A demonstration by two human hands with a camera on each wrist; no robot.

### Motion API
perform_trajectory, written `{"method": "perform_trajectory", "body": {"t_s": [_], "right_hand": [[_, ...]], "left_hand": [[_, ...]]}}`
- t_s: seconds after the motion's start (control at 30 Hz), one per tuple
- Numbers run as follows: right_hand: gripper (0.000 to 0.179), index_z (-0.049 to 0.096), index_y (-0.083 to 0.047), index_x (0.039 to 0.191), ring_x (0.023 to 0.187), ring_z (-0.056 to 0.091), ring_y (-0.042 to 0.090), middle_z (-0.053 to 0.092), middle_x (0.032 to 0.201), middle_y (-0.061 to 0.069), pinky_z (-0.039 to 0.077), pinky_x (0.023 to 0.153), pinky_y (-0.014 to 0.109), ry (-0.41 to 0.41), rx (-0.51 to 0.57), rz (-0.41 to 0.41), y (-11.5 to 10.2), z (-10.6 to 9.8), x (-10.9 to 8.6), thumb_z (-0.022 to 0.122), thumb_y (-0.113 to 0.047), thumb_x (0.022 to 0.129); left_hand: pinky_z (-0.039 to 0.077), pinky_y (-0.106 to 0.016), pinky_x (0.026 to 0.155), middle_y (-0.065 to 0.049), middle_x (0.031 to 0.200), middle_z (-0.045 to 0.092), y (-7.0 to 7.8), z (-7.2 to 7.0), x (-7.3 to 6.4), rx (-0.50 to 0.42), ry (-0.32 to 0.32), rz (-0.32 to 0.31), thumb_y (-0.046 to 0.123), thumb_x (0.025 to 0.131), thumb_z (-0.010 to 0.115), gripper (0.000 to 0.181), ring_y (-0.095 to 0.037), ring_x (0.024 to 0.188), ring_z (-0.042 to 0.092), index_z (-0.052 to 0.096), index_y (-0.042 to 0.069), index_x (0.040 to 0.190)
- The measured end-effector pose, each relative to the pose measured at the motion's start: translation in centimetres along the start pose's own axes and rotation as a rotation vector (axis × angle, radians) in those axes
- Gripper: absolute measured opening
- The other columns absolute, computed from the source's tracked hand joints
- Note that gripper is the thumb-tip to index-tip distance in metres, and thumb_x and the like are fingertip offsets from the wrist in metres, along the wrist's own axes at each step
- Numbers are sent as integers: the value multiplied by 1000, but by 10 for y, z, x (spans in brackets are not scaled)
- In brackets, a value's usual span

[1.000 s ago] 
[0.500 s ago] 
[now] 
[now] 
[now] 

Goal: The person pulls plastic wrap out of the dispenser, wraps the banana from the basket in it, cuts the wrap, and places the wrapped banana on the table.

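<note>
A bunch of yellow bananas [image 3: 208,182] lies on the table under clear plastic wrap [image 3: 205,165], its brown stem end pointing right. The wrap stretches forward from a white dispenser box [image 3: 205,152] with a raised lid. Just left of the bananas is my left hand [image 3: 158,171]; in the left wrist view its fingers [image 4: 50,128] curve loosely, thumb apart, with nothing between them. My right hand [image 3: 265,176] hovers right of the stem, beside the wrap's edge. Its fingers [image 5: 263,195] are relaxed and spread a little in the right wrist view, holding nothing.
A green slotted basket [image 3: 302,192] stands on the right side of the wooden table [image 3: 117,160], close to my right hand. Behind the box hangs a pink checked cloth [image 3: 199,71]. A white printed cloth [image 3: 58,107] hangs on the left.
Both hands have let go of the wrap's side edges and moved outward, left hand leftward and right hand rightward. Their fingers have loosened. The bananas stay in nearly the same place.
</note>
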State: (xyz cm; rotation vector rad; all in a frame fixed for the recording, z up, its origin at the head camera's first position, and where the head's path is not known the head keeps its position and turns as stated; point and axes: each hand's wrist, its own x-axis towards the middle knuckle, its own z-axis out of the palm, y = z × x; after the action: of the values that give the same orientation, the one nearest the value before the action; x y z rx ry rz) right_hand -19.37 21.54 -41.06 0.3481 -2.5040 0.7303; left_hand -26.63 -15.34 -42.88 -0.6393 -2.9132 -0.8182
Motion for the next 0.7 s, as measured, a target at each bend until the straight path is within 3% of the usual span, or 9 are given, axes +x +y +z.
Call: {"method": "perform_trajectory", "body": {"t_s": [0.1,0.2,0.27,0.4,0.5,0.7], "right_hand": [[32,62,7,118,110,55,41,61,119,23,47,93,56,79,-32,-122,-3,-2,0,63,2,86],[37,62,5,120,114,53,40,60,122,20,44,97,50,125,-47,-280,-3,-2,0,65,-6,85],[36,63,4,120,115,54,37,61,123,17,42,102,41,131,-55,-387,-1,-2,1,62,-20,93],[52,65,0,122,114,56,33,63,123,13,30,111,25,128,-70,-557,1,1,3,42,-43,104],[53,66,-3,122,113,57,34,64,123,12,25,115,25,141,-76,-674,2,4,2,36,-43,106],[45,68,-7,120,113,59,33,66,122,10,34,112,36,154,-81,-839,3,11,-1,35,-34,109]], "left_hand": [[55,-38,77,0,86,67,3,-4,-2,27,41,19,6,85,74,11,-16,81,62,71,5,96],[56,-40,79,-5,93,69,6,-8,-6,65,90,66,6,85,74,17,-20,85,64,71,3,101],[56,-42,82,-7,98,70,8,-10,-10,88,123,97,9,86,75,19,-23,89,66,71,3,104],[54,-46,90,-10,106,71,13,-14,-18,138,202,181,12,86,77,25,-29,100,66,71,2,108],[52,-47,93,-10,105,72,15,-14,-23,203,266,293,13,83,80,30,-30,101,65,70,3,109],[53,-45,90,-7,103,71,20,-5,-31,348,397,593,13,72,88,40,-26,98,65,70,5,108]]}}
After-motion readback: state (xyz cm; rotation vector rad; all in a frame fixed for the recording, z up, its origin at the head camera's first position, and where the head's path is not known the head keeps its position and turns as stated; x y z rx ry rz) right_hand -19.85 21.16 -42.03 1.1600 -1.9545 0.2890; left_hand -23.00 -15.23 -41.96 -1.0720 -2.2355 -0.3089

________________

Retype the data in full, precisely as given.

A demonstration by two human hands with a camera on each wrist; no robot.

### Motion API
perform_trajectory, written `{"method": "perform_trajectory", "body": {"t_s": [_], "right_hand": [[_, ...]], "left_hand": [[_, ...]]}}`
- t_s: seconds after the motion's start (control at 30 Hz), one per tuple
- Numbers run as follows: right_hand: gripper (0.000 to 0.179), index_z (-0.049 to 0.096), index_y (-0.083 to 0.047), index_x (0.039 to 0.191), ring_x (0.023 to 0.187), ring_z (-0.056 to 0.091), ring_y (-0.042 to 0.090), middle_z (-0.053 to 0.092), middle_x (0.032 to 0.201), middle_y (-0.061 to 0.069), pinky_z (-0.039 to 0.077), pinky_x (0.023 to 0.153), pinky_y (-0.014 to 0.109), ry (-0.41 to 0.41), rx (-0.51 to 0.57), rz (-0.41 to 0.41), y (-11.5 to 10.2), z (-10.6 to 9.8), x (-10.9 to 8.6), thumb_z (-0.022 to 0.122), thumb_y (-0.113 to 0.047), thumb_x (0.022 to 0.129); left_hand: pinky_z (-0.039 to 0.077), pinky_y (-0.106 to 0.016), pinky_x (0.026 to 0.155), middle_y (-0.065 to 0.049), middle_x (0.031 to 0.200), middle_z (-0.045 to 0.092), y (-7.0 to 7.8), z (-7.2 to 7.0), x (-7.3 to 6.4), rx (-0.50 to 0.42), ry (-0.32 to 0.32), rz (-0.32 to 0.31), thumb_y (-0.046 to 0.123), thumb_x (0.025 to 0.131), thumb_z (-0.010 to 0.115), gripper (0.000 to 0.181), ring_y (-0.095 to 0.037), ring_x (0.024 to 0.188), ring_z (-0.042 to 0.092), index_z (-0.052 to 0.096), index_y (-0.042 to 0.069), index_x (0.040 to 0.190)
- The measured end-effector pose, each relative to the pose measured at the motion's start: translation in centimetres along the start pose's own axes and rotation as a rotation vector (axis × angle, radians) in those axes
- Gripper: absolute measured opening
- The other columns absolute, computed from the source's tracked hand joints
- Note that gripper is the thumb-tip to index-tip distance in metres, and thumb_x and the like are fingertip offsets from the wrist in metres, along the wrist's own axes at each step
- Numbers are sent as integers: the value multiplied by 1000, but by 10 for y, z, x (spans in brackets are not scaled)
- In brackets, a value's usual span

[1.000 s ago] 
[0.500 s ago] 
[now] 
[now] 
[now] 

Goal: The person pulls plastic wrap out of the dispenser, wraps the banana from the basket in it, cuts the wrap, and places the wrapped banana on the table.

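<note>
A bunch of yellow bananas [image 3: 208,182] lies on the table under clear plastic wrap [image 3: 205,165], its brown stem end pointing right. The wrap stretches forward from a white dispenser box [image 3: 205,152] with a raised lid. Just left of the bananas is my left hand [image 3: 158,171]; in the left wrist view its fingers [image 4: 50,128] curve loosely, thumb apart, with nothing between them. My right hand [image 3: 265,176] hovers right of the stem, beside the wrap's edge. Its fingers [image 5: 263,195] are relaxed and spread a little in the right wrist view, holding nothing.
A green slotted basket [image 3: 302,192] stands on the right side of the wooden table [image 3: 117,160], close to my right hand. Behind the box hangs a pink checked cloth [image 3: 199,71]. A white printed cloth [image 3: 58,107] hangs on the left.
Both hands have let go of the wrap's side edges and moved outward, left hand leftward and right hand rightward. Their fingers have loosened. The bananas stay in nearly the same place.
</note>
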State: (xyz cm; rotation vector rad; all in a frame fixed for the recording, z up, its origin at the head camera's first position, and where the head's path is not known the head keeps its position and turns as stated; point and axes: each hand's wrist, its own x-axis towards the middle knuckle, its own z-axis out of the palm, y = z × x; after the action: of the values that give the same orientation, the one nearest the value before the action; x y z rx ry rz) right_hand -19.37 21.54 -41.06 0.3481 -2.5040 0.7303; left_hand -26.63 -15.34 -42.88 -0.6393 -2.9132 -0.8182
Motion for the next 0.7 s, as measured, a target at each bend until the straight path is within 3% of the usual span, or 9 are given, axes +x +y +z.
Call: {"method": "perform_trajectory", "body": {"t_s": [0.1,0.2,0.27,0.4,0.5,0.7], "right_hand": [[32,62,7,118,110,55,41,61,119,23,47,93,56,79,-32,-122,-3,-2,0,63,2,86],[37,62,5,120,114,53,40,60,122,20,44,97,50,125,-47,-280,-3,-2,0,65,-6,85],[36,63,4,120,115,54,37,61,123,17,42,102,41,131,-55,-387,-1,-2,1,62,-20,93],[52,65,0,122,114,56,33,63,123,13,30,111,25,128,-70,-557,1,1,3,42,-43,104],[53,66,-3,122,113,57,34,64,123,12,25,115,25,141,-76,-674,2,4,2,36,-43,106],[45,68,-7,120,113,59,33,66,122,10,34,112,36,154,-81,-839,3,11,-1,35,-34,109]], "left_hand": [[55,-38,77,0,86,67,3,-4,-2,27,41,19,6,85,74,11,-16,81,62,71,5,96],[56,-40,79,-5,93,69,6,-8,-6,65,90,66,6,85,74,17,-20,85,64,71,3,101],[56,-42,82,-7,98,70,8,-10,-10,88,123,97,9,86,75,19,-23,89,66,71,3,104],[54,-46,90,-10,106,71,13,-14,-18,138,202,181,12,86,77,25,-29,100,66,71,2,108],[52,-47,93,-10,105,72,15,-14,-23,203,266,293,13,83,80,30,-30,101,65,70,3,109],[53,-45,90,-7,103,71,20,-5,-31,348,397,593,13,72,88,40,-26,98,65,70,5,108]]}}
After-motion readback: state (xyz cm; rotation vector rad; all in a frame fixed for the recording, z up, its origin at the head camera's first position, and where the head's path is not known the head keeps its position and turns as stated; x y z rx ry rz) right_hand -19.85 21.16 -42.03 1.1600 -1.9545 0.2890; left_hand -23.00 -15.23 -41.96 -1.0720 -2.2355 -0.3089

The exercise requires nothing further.